YOUR OBJECTIVE:
Once the line with "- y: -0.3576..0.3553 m" is found in the entries below, repeat it and each following line exactly, up to and including the line with "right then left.". Add no other lines.
*** Opening DATA TO USE ***
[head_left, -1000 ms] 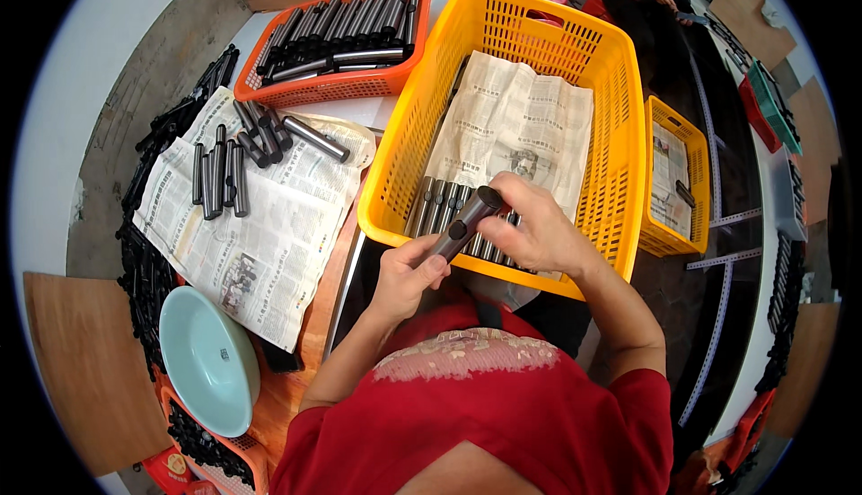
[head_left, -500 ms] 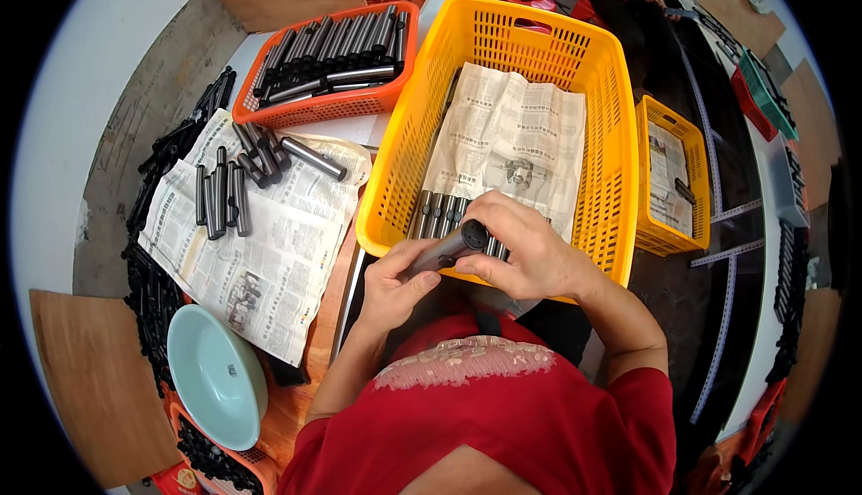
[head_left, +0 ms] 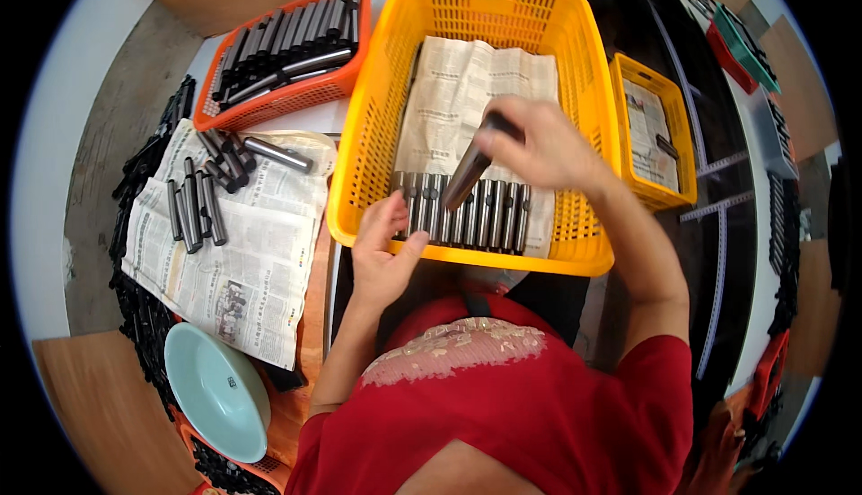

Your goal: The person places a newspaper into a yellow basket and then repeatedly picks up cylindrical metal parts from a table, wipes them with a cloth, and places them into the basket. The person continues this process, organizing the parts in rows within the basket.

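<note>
My right hand point(head_left: 548, 145) grips a dark grey metal tube point(head_left: 469, 176) with a black end, tilted over the large yellow basket point(head_left: 355, 149). Below it a row of similar tubes point(head_left: 496, 217) lies side by side along the basket's near side, on newspaper point(head_left: 453, 91). The held tube hides part of that row. At the row's left end, near the front rim, my left hand point(head_left: 382, 253) is open, its fingers apart and nothing held in it. Whether its fingertips touch the leftmost tube I cannot tell.
Left of the basket, loose tubes point(head_left: 190, 212) lie on newspaper point(head_left: 171, 284) spread over the table. An orange-red basket point(head_left: 280, 109) full of tubes stands behind them. A pale blue bowl point(head_left: 211, 387) is nearer me. To the right is a smaller yellow basket point(head_left: 680, 105).
Both hands held the tube in front of the basket. My left hand has let go and moved to the row's left end; my right hand has carried the tube forward over the basket.
</note>
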Action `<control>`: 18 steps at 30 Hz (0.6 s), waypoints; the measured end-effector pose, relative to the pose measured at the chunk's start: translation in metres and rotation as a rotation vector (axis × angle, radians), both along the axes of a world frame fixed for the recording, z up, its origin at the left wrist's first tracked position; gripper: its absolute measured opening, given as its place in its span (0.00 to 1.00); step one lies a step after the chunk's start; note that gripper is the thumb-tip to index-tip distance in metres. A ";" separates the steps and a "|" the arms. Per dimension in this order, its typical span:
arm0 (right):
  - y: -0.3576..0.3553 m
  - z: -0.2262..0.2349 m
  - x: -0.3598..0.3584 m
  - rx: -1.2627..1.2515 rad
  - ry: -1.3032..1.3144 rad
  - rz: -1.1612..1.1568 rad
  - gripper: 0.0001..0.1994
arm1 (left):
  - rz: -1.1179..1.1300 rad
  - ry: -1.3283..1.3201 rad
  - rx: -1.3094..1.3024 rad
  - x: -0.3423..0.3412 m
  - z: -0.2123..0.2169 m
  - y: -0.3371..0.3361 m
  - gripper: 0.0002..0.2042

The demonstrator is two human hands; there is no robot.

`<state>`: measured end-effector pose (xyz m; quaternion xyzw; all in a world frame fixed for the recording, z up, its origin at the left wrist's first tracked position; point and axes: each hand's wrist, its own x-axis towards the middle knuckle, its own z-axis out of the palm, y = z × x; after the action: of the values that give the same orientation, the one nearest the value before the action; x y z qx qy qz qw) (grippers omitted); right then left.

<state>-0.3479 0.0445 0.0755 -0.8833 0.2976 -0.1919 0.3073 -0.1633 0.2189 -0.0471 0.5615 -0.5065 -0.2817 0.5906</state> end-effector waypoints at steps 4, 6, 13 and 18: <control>-0.055 -0.035 -0.012 -0.003 0.501 -0.004 0.19 | -0.028 0.129 0.024 0.005 -0.001 0.002 0.23; -0.083 -0.098 -0.027 0.022 0.639 0.133 0.18 | -0.034 0.135 0.028 0.004 0.000 0.000 0.22; -0.113 -0.207 -0.038 0.787 1.072 -0.062 0.11 | -0.039 0.124 0.042 0.008 0.000 0.003 0.21; -0.099 -0.253 -0.050 0.897 1.105 -0.158 0.09 | -0.044 0.200 0.039 0.010 0.000 0.004 0.20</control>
<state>-0.3983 -0.0543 -0.1775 -0.6157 0.5231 0.4025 0.4305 -0.1537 0.2227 -0.0467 0.5306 -0.4516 -0.3591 0.6209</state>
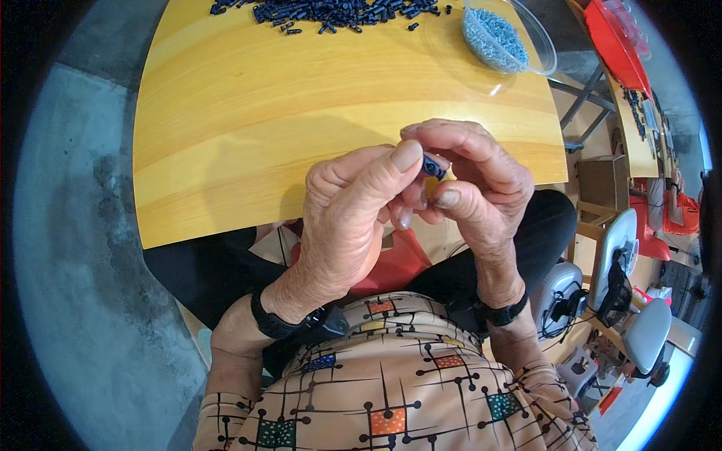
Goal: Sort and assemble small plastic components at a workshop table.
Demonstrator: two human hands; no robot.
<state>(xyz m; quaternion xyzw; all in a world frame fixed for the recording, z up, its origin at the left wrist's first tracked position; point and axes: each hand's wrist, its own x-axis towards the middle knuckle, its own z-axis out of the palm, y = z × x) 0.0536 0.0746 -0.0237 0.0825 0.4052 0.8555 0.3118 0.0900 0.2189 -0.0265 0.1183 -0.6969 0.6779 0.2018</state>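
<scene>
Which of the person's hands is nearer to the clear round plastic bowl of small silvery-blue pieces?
Right. The right hand is below the clear round plastic bowl in the picture, slightly left; the left hand is also below, but farther left and farther away.

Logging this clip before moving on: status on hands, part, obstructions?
Left hand pinching small dark-blue part, partly hidden by grip. Right hand curled close around it. Pile of dark parts, clear bowl beyond hands.

Left hand (342,207) pinches a small dark part (432,167); right hand (489,177) curls around it. Counter (263,98) carries piled dark parts (323,12) and a clear bowl (540,46) of silvery-blue pieces (492,43).
</scene>
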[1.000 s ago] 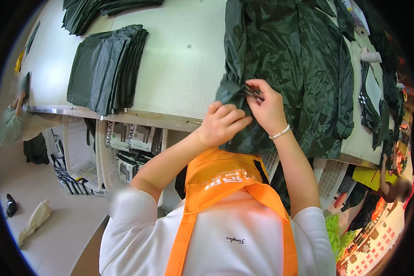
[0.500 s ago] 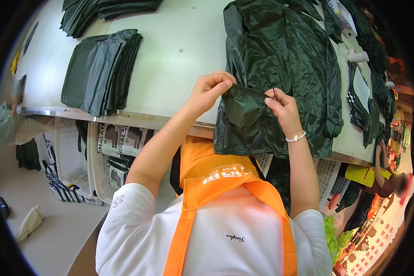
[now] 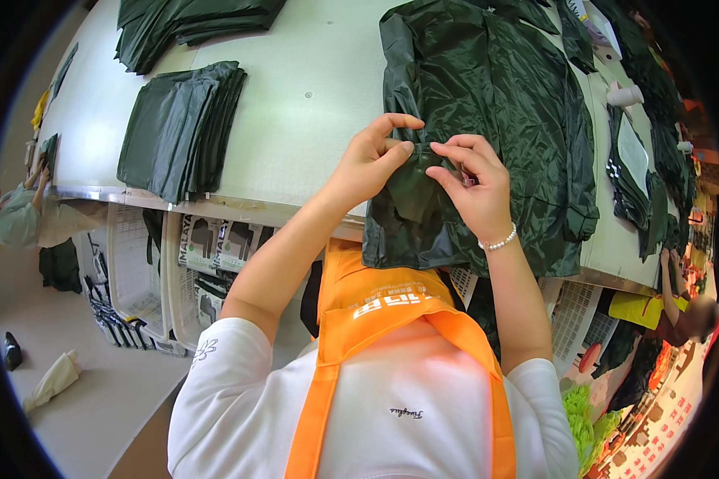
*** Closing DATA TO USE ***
ANSWER TO THE PROBLEM:
  - y: -0.3576..0.3553 m
  - z: -0.2262..0.2349 m
  - x: -0.3598..0.3584 m
  - rx: -1.2627..1.2515 rad
  - ry: -1.3032..1.3144 rad
  - rz: -1.1612..1.1568 rad
  - gripper: 0.0001..0.1994
arm1 (left):
  - rz: -1.1179..1.1300 rad
  - ry: -1.3283..1.3201 rad
  - rx: -1.3094..1.3024 rad
  - x: -0.3423..0.3412 m
  - z: -0.2123..0.2169 m
  - y: -0.3371..0.3361 m
  - gripper: 0.0002..0.2042

The demonstrator is two human hands; there is no robot.

`<state>`: measured end-effector pose (xyz m; quaternion xyzw; all in a world frame fixed for the recording, z up, its origin at the left wrist's first tracked position; point and axes: each hand's wrist, its own x-axis towards the middle knuckle, its own z-axis out of the palm, y = z × x; after the action: of the values that give the same orientation, the one nearest the value before the action; x y z qx qy qz qw) (grippers omitted); right then left.

Nothing more belongs to the answer.